What you should do:
In the entries below, find the line with "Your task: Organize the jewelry" and print exactly every line from there up to and including the line with "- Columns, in", with no other lines.

Supplied data:
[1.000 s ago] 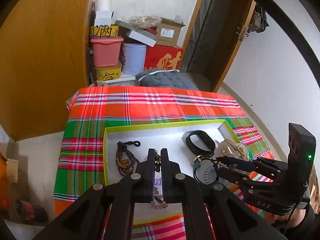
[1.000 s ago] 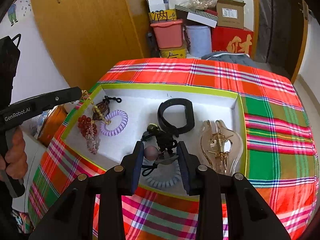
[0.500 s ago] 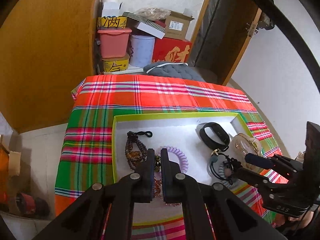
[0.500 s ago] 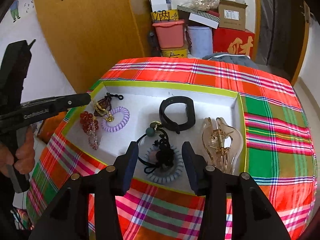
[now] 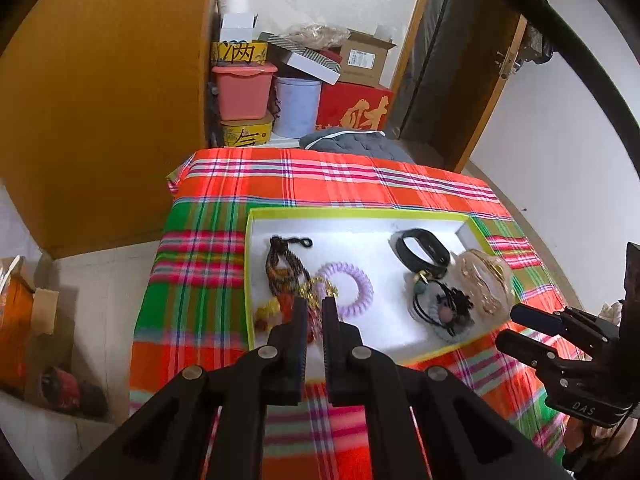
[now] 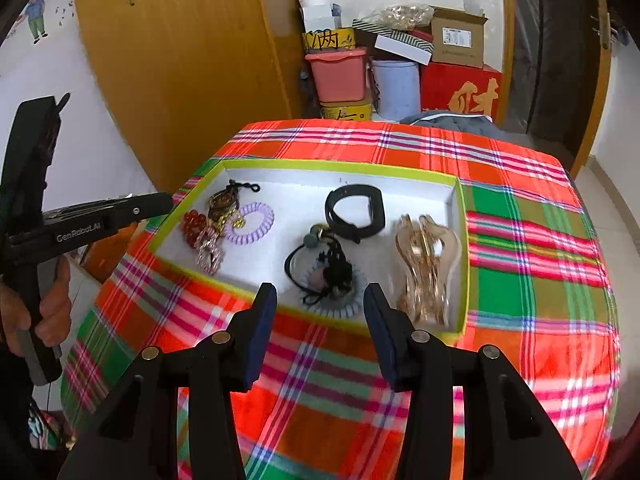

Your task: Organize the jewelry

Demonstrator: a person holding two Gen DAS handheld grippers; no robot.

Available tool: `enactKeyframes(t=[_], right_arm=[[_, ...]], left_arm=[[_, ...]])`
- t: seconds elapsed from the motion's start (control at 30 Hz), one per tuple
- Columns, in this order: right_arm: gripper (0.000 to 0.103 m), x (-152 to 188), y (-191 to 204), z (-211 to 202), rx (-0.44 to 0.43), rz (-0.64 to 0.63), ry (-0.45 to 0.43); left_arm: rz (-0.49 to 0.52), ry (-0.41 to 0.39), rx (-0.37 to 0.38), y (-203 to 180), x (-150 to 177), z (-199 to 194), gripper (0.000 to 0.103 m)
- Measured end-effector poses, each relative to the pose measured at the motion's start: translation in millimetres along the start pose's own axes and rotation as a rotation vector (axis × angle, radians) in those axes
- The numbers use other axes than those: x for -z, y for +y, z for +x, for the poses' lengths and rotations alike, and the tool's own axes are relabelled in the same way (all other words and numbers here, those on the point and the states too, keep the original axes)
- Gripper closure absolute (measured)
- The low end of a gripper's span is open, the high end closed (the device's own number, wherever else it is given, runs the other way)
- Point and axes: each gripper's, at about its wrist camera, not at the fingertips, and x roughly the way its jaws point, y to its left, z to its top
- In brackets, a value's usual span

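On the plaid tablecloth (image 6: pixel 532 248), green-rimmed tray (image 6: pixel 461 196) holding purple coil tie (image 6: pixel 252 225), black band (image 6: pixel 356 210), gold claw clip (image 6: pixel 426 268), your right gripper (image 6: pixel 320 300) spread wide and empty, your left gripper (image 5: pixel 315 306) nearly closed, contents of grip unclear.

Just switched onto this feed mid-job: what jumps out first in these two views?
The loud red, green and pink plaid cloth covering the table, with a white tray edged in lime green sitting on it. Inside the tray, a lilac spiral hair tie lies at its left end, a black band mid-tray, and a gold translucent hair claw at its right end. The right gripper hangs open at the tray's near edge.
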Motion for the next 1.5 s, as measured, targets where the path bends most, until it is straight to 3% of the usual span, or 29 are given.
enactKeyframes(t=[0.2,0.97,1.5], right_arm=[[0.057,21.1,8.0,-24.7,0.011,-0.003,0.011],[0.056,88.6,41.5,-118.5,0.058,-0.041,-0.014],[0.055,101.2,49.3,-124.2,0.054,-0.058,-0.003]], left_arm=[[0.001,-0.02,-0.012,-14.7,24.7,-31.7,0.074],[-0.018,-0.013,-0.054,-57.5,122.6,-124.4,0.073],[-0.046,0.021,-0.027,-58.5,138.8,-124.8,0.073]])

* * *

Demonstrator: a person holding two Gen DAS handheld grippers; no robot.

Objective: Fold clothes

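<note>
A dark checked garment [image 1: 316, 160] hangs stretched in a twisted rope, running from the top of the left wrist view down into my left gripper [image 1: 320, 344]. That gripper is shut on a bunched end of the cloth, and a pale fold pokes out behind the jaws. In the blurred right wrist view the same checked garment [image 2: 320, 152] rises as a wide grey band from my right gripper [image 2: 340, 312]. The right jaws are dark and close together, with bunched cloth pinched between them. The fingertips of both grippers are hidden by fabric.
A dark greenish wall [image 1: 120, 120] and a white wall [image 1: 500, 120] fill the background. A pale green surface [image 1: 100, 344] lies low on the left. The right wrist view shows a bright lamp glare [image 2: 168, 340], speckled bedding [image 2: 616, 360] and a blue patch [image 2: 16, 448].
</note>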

Problem solution:
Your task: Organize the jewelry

Demonstrator: a person holding two Gen DAS handheld grippers; no robot.

Available tool: `enactKeyframes(t=[_], right_arm=[[_, ...]], left_arm=[[_, ...]])`
- t: seconds elapsed from the motion's start (control at 30 Hz), one per tuple
- Columns, in this order: right_arm: gripper (0.000 to 0.103 m), x (-152 to 188), y (-191 to 204), z (-211 to 202), rx (-0.44 to 0.43), rz (-0.64 to 0.63), ry (-0.45 to 0.43); left_arm: rz (-0.49 to 0.52), ry (-0.41 to 0.39), rx (-0.37 to 0.38), y (-203 to 180), x (-150 to 177), z (-199 to 194), gripper (0.000 to 0.103 m)

Whatever the exercise asked has now been answered.